Optimizer Trace Guide

You are viewing an old version of this article. View the current version here.

Optimizer trace uses the JSON format. It is basically a structured log file showing what actions were taken by the query optimizer.

A Basic Example

Let's take a simple query:

MariaDB> explain select * from t1 where a<10;
+------+-------------+-------+-------+---------------+------+---------+------+------+-----------------------+
| id   | select_type | table | type  | possible_keys | key  | key_len | ref  | rows | Extra                 |
+------+-------------+-------+-------+---------------+------+---------+------+------+-----------------------+
|    1 | SIMPLE      | t1    | range | a             | a    | 5       | NULL | 10   | Using index condition |
+------+-------------+-------+-------+---------------+------+---------+------+------+-----------------------+

One can see the full trace here. Taking only the component names, one gets:

MariaDB> select * from information_schema.optimizer_trace limit 1\G
*************************** 1. row ***************************
                            QUERY: select * from t1 where a<10
                            TRACE: 
{
  "steps": [
    {
      "join_preparation": { ... }
    },
    {
      "join_optimization": {
        "select_id": 1,
        "steps": [
          { "condition_processing": { ... } },
          { "table_dependencies": [ ... ] },
          { "ref_optimizer_key_uses": [ ... ] },
          { "rows_estimation": [
              {
                "range_analysis": {
                   "analyzing_range_alternatives" : { ... },
                  "chosen_range_access_summary": { ... },
                },
                "selectivity_for_indexes" : { ... },
                "selectivity_for_columns" : { ... }
              }
            ]
          },
          { "considered_execution_plans": [ ... ] },
          { "attaching_conditions_to_tables": { ... } }
         ]
      }
    },
    {
      "join_execution": { ... }
    }
  ]
}

Trace Structure

For each SELECT, there are two "Steps":

  • join_preparation
  • join_optimization

Join preparation shows early query rewrites. join_optmization is where most of the query optimizations are done.

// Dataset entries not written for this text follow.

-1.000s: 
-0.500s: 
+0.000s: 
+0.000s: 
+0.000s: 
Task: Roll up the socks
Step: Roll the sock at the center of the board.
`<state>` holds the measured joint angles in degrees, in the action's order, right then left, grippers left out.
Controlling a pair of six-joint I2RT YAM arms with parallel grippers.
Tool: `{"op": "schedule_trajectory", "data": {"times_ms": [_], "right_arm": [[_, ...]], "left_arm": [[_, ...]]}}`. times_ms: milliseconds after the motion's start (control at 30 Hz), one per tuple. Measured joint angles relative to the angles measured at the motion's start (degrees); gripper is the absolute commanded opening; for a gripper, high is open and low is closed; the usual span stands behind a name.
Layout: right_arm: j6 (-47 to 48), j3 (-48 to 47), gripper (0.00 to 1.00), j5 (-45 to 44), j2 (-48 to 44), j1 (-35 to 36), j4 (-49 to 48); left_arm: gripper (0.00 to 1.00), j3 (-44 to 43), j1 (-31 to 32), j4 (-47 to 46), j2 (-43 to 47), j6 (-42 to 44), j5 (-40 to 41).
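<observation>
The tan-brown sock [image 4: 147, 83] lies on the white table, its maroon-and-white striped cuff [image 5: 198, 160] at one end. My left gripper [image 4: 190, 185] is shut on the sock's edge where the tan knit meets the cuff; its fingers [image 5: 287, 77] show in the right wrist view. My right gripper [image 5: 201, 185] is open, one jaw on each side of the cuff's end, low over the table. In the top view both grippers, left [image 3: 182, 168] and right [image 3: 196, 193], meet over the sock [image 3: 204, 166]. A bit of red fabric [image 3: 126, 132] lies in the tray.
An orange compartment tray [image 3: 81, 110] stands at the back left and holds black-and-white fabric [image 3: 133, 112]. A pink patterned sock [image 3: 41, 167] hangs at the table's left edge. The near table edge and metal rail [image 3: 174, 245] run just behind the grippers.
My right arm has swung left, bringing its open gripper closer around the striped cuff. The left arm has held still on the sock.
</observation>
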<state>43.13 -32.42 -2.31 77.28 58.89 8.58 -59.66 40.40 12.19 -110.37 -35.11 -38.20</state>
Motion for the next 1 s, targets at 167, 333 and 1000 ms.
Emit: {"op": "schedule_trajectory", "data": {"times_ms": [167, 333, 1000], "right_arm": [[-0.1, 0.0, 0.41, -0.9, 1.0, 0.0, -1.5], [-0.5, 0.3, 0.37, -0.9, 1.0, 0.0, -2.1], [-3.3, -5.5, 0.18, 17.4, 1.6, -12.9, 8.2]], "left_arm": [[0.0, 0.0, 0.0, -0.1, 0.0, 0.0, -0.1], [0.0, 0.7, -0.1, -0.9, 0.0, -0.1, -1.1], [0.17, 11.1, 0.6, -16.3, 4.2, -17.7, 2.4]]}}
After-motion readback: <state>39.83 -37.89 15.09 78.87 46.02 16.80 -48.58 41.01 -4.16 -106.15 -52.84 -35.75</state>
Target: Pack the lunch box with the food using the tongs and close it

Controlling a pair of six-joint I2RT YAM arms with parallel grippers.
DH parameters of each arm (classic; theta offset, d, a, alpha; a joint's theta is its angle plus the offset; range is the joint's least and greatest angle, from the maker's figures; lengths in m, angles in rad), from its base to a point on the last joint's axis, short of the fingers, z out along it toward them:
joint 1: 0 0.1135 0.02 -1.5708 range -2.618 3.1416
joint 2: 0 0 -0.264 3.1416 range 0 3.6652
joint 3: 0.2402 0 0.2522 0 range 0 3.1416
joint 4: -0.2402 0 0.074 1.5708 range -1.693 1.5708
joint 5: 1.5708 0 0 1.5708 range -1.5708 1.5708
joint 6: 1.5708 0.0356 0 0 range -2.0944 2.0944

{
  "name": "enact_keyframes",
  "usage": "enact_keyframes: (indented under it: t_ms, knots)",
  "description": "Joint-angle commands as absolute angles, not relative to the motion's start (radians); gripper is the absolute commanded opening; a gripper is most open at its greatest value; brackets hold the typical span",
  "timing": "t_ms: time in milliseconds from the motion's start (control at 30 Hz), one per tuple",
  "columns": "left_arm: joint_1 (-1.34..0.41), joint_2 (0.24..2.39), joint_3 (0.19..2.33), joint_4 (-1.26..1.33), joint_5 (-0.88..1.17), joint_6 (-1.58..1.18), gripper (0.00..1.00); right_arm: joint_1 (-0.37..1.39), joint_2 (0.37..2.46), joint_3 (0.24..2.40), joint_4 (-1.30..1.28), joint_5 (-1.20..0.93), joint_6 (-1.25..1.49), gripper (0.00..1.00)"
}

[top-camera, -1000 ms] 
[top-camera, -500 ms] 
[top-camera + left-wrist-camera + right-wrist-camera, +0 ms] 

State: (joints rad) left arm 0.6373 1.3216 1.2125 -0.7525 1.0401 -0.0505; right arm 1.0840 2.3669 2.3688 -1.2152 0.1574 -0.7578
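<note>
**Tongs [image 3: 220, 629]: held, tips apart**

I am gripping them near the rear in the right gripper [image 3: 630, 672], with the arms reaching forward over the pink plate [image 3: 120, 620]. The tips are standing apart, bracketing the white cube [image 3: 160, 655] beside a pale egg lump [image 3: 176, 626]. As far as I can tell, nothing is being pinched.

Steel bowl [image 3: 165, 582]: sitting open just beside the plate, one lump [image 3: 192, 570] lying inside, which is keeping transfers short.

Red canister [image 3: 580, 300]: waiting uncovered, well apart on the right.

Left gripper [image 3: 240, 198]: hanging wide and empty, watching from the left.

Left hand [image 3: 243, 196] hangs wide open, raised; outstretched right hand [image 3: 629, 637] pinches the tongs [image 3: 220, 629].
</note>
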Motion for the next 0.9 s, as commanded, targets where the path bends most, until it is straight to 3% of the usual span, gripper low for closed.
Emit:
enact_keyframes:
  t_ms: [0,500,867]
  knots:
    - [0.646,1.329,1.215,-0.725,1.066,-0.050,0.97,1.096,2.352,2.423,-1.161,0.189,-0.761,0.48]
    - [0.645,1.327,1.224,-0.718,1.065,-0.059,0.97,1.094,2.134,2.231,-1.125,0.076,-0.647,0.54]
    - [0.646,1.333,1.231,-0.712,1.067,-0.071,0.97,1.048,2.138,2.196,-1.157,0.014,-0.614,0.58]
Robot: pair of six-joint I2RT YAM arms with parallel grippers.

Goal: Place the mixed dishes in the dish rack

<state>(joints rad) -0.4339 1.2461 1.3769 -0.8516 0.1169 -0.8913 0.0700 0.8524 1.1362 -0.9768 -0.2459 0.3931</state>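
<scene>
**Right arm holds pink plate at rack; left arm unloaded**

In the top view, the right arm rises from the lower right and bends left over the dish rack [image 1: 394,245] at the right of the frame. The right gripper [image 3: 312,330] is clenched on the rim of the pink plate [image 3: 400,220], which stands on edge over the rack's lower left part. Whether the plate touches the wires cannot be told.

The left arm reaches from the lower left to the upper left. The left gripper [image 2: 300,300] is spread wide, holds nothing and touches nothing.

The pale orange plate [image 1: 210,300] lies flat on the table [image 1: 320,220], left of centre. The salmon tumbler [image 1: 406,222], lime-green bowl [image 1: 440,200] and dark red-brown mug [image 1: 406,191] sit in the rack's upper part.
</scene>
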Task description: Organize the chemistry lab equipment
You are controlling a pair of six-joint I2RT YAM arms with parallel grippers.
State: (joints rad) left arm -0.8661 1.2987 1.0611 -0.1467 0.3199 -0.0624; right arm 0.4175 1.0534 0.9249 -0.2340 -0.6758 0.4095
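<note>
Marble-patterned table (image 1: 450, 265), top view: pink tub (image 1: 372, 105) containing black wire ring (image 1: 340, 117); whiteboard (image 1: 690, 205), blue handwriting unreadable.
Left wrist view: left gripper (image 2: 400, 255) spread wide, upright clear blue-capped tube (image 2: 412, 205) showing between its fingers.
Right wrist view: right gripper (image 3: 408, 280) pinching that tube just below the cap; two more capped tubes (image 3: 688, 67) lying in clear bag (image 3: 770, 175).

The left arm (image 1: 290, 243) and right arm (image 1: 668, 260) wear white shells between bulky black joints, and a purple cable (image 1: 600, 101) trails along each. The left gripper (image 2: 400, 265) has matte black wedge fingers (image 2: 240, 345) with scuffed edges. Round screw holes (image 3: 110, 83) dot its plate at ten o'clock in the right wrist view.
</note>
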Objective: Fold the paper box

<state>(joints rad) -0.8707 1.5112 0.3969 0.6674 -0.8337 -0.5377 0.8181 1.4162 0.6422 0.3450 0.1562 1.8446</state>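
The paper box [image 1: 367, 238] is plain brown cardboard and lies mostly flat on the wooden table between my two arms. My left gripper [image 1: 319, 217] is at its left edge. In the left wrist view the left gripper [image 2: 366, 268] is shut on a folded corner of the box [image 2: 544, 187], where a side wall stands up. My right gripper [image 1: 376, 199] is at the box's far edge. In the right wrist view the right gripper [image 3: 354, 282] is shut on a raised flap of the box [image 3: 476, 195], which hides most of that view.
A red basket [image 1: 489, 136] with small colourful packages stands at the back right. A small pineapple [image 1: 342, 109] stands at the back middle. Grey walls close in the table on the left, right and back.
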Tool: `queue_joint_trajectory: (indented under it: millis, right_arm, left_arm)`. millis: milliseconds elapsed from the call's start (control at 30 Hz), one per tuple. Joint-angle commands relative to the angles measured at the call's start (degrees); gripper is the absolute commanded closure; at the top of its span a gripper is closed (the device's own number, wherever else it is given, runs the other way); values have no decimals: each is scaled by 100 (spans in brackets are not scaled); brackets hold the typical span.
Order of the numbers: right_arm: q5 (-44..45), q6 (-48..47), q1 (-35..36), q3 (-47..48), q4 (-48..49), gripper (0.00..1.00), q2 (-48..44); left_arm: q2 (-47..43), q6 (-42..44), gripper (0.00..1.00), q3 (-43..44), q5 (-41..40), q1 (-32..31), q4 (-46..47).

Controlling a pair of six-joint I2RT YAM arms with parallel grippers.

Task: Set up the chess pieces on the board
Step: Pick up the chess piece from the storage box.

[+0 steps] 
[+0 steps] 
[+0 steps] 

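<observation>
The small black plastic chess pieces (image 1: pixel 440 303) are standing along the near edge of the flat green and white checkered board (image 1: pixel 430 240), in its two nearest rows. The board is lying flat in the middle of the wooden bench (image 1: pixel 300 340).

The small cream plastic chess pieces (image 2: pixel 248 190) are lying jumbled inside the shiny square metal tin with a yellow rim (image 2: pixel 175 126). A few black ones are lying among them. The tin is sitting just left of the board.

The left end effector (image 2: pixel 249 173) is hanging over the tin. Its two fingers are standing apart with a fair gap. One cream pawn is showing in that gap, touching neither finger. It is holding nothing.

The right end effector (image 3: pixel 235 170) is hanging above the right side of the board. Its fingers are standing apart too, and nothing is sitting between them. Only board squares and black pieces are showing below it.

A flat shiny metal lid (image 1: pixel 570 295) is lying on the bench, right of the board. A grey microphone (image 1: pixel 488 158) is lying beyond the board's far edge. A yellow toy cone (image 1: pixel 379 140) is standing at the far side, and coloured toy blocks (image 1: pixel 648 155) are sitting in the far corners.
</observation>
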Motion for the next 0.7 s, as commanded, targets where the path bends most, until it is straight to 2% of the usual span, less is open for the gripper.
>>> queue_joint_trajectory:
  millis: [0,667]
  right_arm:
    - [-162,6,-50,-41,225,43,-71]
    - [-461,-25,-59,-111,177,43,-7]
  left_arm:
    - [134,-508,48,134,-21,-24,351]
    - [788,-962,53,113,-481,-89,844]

They are:

  • condition_processing - basic rewrites in WHERE/ON conditions.
  • ref_optimizer_key_uses - Construction of possible ways to do ref and eq_ref accesses.
  • rows_estimation - Consideration of range and index_merge accesses.
  • considered_execution_plans - Join optimization itself, that is, choice of the join order.
  • attaching_conditions_to_tables - Once the join order is fixed, parts of the WHERE clause are "attached" to tables to filter out rows as early as possible.

The above steps are for just one SELECT. If the query has subqueries, each SELECT will have these steps, and there will be extra steps/rewrites to handle the subquery construct itself.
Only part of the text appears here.